Notwithstanding the foregoing, a Change in Control shall not be deemed to occur solely as a result of (x) a repurchase or redemption of securities (which is open to all stockholders) by the Company done in the ordinary course of business and
the purpose of which is not to effect a Change of Control or (y) a rights issue, recapitalization, capitalization, sub-division or consolidation or a share capital reduction and any other variation of the capital of the Company and/or rights in
respect thereof, or capital distribution (being any distribution, whether in cash or in other specie, out of capital profits or capital reserves (including share premium account and any capital redemption reserve fund)) so long as in each instance
it is done either as part of a reincorporation merger or in the ordinary course of business and in any event is not done to effect a Change of Control. 
  

	9.	MISCELLANEOUS 

 (a) Successors and Assigns. This Agreement shall be binding upon and
shall inure to the benefit of the Company and its successors and assigns. Executive shall not be entitled to assign any of Executive’s rights or obligations under this Agreement without the Company’s written consent, provided that upon
Executive’s death, Executive’s named beneficiaries, estate or heirs, as the case may be, shall succeed to all of Executive’s rights under this Agreement. 
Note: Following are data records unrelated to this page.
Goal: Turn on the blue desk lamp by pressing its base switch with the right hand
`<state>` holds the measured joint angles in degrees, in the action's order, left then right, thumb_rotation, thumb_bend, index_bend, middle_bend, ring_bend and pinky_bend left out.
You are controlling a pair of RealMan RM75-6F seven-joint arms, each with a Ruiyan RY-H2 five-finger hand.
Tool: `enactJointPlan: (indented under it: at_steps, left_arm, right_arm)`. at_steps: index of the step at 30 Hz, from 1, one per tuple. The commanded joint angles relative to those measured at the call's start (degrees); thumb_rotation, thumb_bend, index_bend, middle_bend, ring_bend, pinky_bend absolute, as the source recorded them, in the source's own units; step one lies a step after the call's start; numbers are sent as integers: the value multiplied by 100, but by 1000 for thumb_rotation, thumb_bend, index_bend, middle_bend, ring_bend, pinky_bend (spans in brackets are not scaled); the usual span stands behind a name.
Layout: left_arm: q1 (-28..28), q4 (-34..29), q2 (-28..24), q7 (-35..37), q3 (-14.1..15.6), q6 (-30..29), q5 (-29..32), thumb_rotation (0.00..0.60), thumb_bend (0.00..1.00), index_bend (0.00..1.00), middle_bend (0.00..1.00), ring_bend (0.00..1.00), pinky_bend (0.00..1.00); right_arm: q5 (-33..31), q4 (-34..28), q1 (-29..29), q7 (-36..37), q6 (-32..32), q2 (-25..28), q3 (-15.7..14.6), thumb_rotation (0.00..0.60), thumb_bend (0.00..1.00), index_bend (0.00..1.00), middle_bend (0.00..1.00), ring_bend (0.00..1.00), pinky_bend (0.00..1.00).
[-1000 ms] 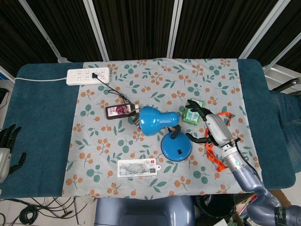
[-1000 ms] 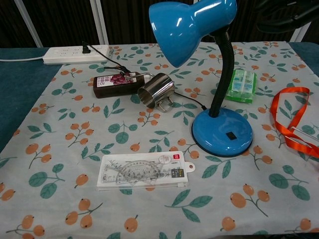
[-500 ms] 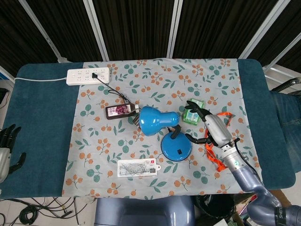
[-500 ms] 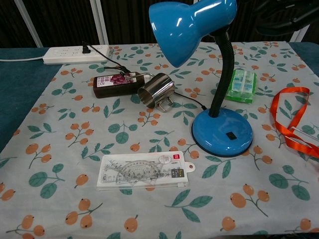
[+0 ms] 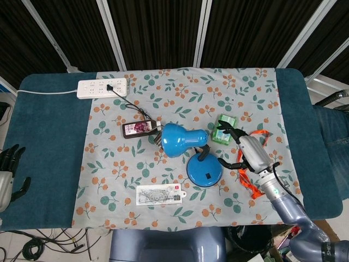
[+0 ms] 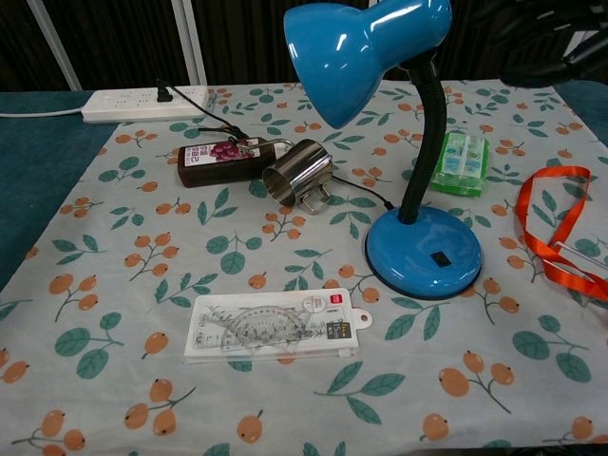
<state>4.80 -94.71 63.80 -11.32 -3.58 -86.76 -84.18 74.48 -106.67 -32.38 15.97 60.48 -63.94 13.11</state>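
beside the lamp base (image 5: 204,171), right hand (image 5: 248,152) has edged back.

Even overhead lighting, both views sharp; soft short shadows. Glare spots on the blue lamp shade (image 6: 366,43) (chest view). Background dark.
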Motion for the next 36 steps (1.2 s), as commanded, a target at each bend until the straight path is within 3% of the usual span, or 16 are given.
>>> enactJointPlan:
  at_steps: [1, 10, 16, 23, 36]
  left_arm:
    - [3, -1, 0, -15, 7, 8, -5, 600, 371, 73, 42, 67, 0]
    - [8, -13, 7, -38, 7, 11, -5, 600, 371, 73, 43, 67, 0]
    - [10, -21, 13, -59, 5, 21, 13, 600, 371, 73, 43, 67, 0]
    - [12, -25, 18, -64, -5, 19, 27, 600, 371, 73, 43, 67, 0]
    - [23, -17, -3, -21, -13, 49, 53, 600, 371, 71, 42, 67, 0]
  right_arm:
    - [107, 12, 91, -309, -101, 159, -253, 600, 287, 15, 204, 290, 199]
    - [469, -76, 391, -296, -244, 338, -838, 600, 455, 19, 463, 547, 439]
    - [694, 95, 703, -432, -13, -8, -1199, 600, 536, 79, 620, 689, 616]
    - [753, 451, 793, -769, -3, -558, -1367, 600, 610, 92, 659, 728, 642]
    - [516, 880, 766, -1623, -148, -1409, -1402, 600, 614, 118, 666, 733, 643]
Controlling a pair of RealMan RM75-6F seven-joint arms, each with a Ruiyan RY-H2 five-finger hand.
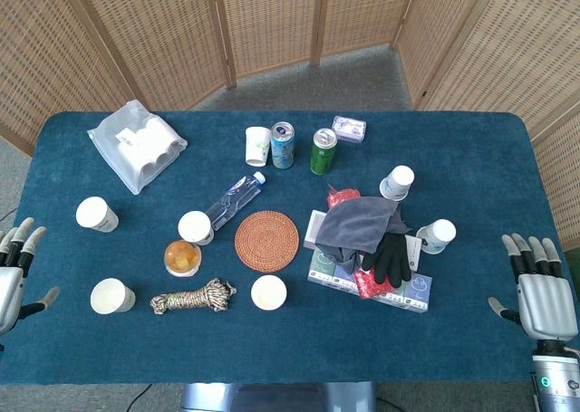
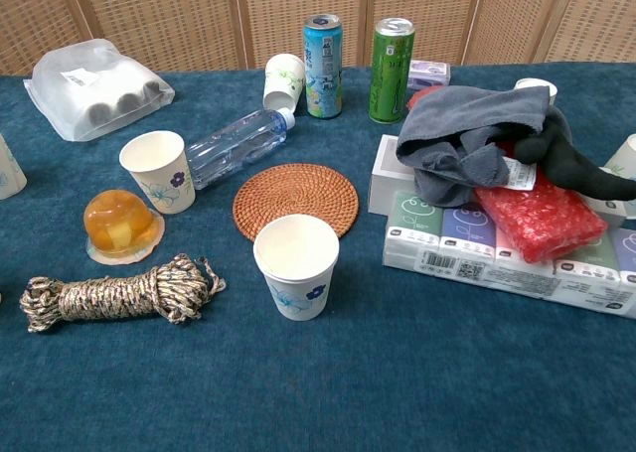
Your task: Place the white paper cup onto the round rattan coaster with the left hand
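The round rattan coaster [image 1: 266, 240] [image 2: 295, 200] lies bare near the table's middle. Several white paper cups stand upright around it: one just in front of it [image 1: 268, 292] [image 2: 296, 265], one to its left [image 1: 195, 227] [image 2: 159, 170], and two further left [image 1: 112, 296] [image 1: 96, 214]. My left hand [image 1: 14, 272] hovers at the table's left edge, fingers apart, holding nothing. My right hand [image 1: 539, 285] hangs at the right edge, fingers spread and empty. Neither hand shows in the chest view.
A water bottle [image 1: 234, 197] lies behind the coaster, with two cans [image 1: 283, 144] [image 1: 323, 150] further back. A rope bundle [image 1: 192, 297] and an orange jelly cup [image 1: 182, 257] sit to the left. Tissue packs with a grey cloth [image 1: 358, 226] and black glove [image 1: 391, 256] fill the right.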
(a) Nonexclusivity Rights. Executive is not prevented from continuing or future participation in any Company benefit, bonus, incentive
or other plans, programs, policies or practices provided by the Company subject to the terms and conditions of such plans, programs, or practices. 

(b) Entire Agreement. This Agreement supersedes any prior agreements or understandings, oral or written, with respect to employment of
Executive and constitutes the entire Agreement with respect thereto. This Agreement cannot be altered or terminated orally and may be amended only by a subsequent written agreement executed by both of the parties hereto or their legal
representatives, and any material amendment must be approved by a majority of the voting shareholders of the Company. 
 (c) Waiver.
Either party’s failure to enforce any provision of this Agreement shall not in any way be construed as a waiver of any such provision, or prevent that party thereafter from enforcing each and every other provision of this Agreement 

(d) Governing Law. This Agreement shall be governed by and construed in accordance with the laws of the State of California. 

(e) Litigation Costs and Expenses. In any action to enforce the terms of this Agreement, the prevailing party shall be reimbursed by
the non-prevailing party for such prevailing party’s reasonable attorneys’ fees and costs, including the costs of enforcing a judgment. 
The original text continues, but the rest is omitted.